Они направились к крыльцу веранды, отсвечивающей стеклами меж облетевших деревьев. Аллея желтела до самого озера толстым покровом, ступени крыльца, засыпанные красной кленовью, похоже было, не подметались намеренно.
— Все есть? — удивился Дроздов. — Даже старый «ястреб»? Откуда он?
— И «ястреб» есть, Игорь Мстиславович. Известно, что в Сибири вы были серьезным охотником и ходили «на берлог».
— Насколько я понимаю — на медведя, — сказала Валерия. — Час от часу не легче. Оказывается, вы еще — медвежатник?
— Зачислили не в тот чин. Медвежатник — это взломщик сейфов, — поправил Дроздов. — Что касается моих охотничьих походов в тайге, то они закончились после того, как я увидел плачущего лосенка.
— Плачущего лосенка? Как это может быть?
— Я убил лосиху, а когда подошел, рядом лежал лосенок. Весь в крови матери, смотрит на меня, а слезы каплями так и текут из глаз. Он плакал, как ребенок.
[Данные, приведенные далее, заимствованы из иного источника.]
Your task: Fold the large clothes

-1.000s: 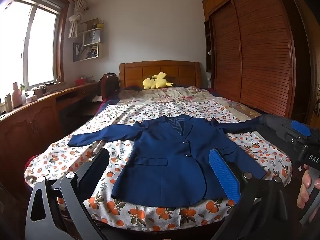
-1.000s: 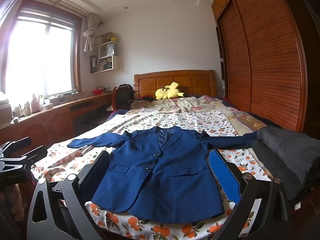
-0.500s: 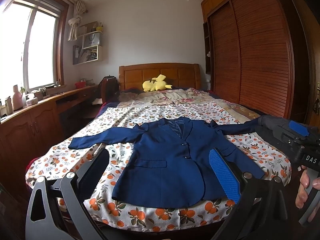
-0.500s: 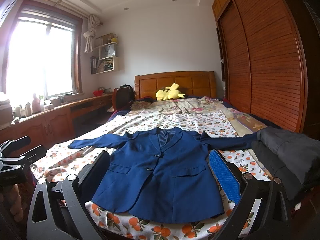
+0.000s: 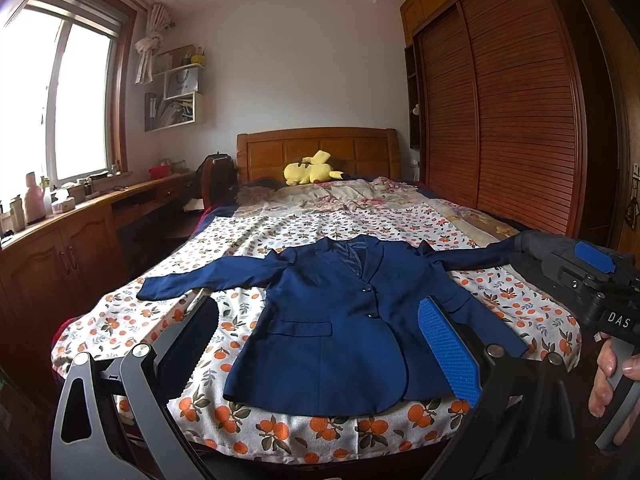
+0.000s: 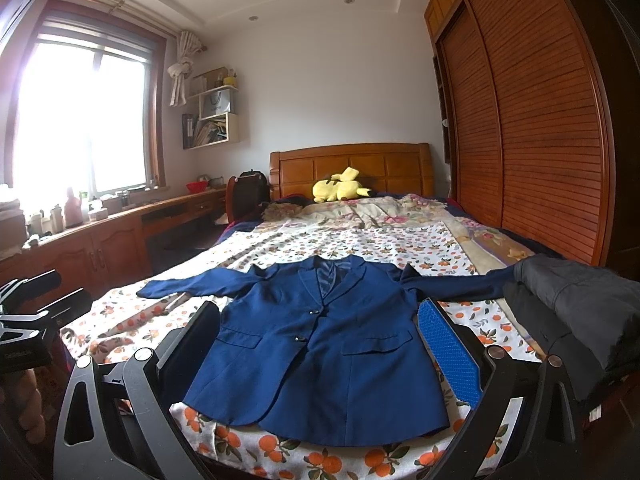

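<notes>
Blazer (image 5: 340,320) flat on bed (image 5: 280,236), face up, buttoned, sleeves spread out to both sides, hem at the near edge. Left gripper (image 5: 320,344) released, jaws wide apart, hovering at the foot of the bed, clear of the cloth. Right gripper (image 6: 320,344) likewise spread and empty, also short of the hem. Right hand (image 5: 612,376) seen on that gripper's handle in the left view. Right sleeve end runs under or against a dark garment (image 6: 568,300) at the bed's right edge; contact hard to tell. Yellow plush toy (image 5: 310,168) by the headboard. Wardrobe (image 5: 520,100) right, bench (image 5: 60,220) under window left.
</notes>
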`<state>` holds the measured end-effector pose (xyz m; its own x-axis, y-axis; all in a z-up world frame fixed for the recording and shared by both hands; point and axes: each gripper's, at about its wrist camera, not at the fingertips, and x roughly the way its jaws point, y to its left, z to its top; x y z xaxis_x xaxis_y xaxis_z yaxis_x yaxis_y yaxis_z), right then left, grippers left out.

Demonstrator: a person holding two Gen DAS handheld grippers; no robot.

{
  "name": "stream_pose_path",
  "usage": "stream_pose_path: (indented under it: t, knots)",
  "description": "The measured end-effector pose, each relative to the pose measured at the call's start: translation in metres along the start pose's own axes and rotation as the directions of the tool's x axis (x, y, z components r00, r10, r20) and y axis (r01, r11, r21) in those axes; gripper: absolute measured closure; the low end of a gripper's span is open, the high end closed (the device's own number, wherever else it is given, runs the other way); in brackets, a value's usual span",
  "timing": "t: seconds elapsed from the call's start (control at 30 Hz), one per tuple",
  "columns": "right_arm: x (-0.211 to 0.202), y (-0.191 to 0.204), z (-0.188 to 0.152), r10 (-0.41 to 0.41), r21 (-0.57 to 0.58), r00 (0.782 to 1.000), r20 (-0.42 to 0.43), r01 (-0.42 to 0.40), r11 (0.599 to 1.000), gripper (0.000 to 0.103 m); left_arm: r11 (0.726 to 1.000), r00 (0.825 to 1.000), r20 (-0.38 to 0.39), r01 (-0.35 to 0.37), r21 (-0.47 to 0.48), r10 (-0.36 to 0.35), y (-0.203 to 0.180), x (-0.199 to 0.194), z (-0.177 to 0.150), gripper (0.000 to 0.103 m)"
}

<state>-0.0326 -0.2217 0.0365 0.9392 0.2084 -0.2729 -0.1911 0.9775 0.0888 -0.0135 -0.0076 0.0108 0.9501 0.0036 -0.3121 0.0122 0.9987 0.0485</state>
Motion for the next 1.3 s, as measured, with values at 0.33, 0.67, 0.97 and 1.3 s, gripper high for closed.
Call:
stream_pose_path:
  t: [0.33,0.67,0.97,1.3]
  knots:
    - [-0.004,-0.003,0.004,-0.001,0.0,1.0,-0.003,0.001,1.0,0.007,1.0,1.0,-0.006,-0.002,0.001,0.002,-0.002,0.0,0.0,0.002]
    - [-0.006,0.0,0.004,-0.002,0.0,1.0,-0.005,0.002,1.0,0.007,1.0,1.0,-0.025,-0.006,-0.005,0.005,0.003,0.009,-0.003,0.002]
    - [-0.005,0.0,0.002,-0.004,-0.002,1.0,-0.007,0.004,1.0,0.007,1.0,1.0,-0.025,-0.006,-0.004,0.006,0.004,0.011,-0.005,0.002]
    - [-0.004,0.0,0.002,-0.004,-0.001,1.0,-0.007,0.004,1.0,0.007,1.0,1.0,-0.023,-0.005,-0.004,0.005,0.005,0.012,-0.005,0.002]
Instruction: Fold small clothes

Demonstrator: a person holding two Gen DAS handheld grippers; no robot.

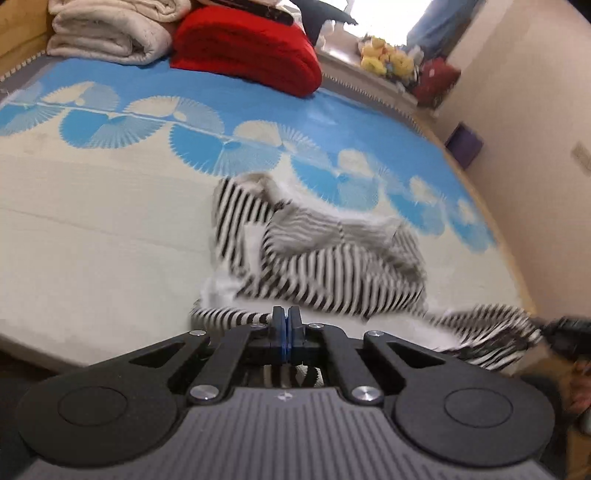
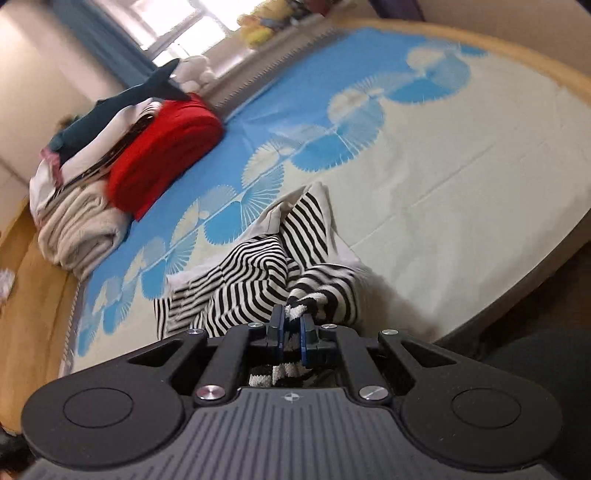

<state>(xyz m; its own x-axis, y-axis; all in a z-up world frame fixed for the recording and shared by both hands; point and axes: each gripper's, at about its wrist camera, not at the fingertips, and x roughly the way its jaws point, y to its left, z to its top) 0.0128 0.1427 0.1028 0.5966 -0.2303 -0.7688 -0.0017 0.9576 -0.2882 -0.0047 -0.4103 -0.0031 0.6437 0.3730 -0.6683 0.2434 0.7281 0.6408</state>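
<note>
Your left gripper [image 1: 286,320] sits low, jaws pressed together on a thin edge of the striped garment [image 1: 332,273]. Your right gripper [image 2: 291,325] pinches a bunched fold, fingers slightly apart around it.

The setting was a home bedroom. A bed [image 1: 92,229] with a blue and cream fan-patterned sheet filled both views. Folded cream blankets [image 1: 107,33] and a folded red blanket [image 1: 251,51] were stacked at its far edge, with a plush shark [image 2: 122,107] on top. Yellow soft toys [image 1: 388,59] lined the windowsill beneath a curtained window [image 2: 184,26].
</note>
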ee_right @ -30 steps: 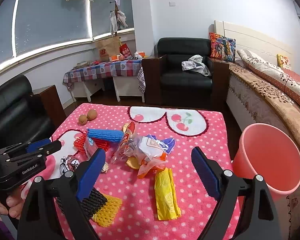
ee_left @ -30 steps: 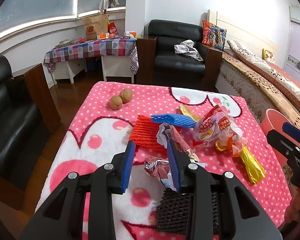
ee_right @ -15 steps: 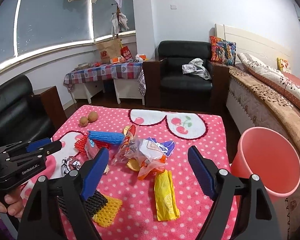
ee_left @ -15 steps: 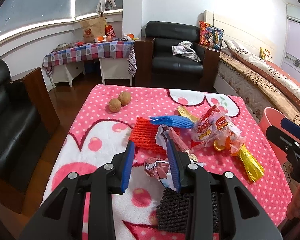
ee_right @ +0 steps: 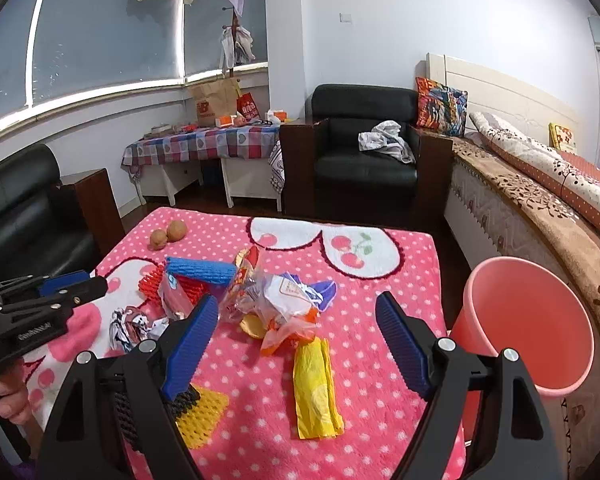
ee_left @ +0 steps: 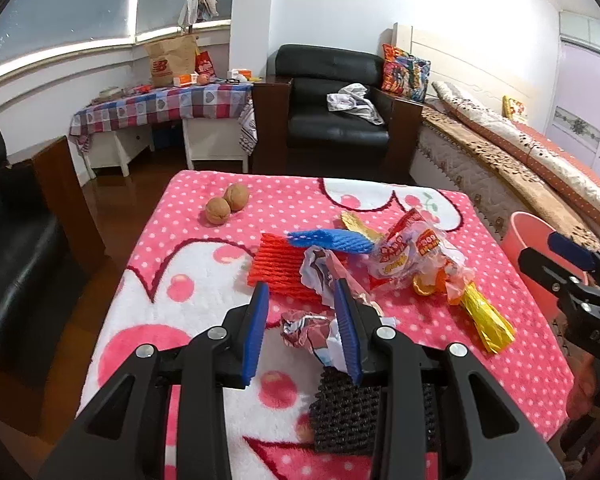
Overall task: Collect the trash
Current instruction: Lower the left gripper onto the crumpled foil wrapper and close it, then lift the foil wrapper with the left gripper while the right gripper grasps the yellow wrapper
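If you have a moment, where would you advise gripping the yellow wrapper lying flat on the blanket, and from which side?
Grip the yellow wrapper across its narrow width near the middle, coming down from above with the open right gripper. It lies flat and long, pointing away from the camera, clear of the pile, so the fingers can straddle its long edges.

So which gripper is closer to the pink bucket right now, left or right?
Right. The right gripper hangs over the table edge beside the pink bucket, and the left gripper is across the table by the crumpled foil wrapper.
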The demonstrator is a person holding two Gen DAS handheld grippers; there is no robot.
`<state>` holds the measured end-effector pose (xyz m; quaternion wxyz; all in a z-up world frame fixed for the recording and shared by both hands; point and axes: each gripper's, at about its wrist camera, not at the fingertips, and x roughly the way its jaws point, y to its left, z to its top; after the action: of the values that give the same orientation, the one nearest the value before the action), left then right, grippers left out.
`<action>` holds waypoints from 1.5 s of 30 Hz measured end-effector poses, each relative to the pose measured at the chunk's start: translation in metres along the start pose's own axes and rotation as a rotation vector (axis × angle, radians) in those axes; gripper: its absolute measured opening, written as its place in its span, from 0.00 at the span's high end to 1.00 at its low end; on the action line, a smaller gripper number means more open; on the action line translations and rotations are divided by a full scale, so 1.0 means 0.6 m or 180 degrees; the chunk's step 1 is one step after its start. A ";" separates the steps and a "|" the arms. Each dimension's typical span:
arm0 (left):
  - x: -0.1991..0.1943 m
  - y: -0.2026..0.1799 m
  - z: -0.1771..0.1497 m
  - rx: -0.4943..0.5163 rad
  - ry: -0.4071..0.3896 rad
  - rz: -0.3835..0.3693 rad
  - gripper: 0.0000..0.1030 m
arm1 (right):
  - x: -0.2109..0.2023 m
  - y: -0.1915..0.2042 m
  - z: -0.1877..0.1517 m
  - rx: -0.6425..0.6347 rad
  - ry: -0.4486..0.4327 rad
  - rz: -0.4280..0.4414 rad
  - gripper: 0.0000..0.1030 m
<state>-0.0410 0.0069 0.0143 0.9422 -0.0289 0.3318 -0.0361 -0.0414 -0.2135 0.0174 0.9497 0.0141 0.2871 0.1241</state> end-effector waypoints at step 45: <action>0.007 0.022 0.004 0.0174 0.0052 -0.0767 0.85 | 0.069 -0.048 -0.054 0.0234 0.0634 0.0116 0.47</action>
<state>-0.0358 0.0200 0.0125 0.9287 -0.0426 0.3326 -0.1584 -0.0193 -0.2329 -0.0351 0.9129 0.0418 0.3842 0.1315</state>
Так что ночь потом я спал плохо.
— Невероятно! — воскликнул Веретенников, и глаза его испустили горечь сожаления. — Но ведь в тайге вы ходили на медведя, об этом известно! Вы ходили вместе с Николаем Михайловичем Тарутиным, а он — заядлый охотник. А медведь, амикан-дедушка — добыча серьезная!
— Не точная информация. Медведь — почти человек, — возразил Дроздов. — «На берлог» я не ходил потому, что не принимались мои условия.
— Какие, интересно?
— Первый, кто выстрелит в амику, заработает и мой жакан. Соглашался один Тарутин. Но его я слишком ценю. Поэтому не ходил.
— Что такое жакан? — весело рассердилась Валерия. — Я ничего не понимаю в вашем лексиконе!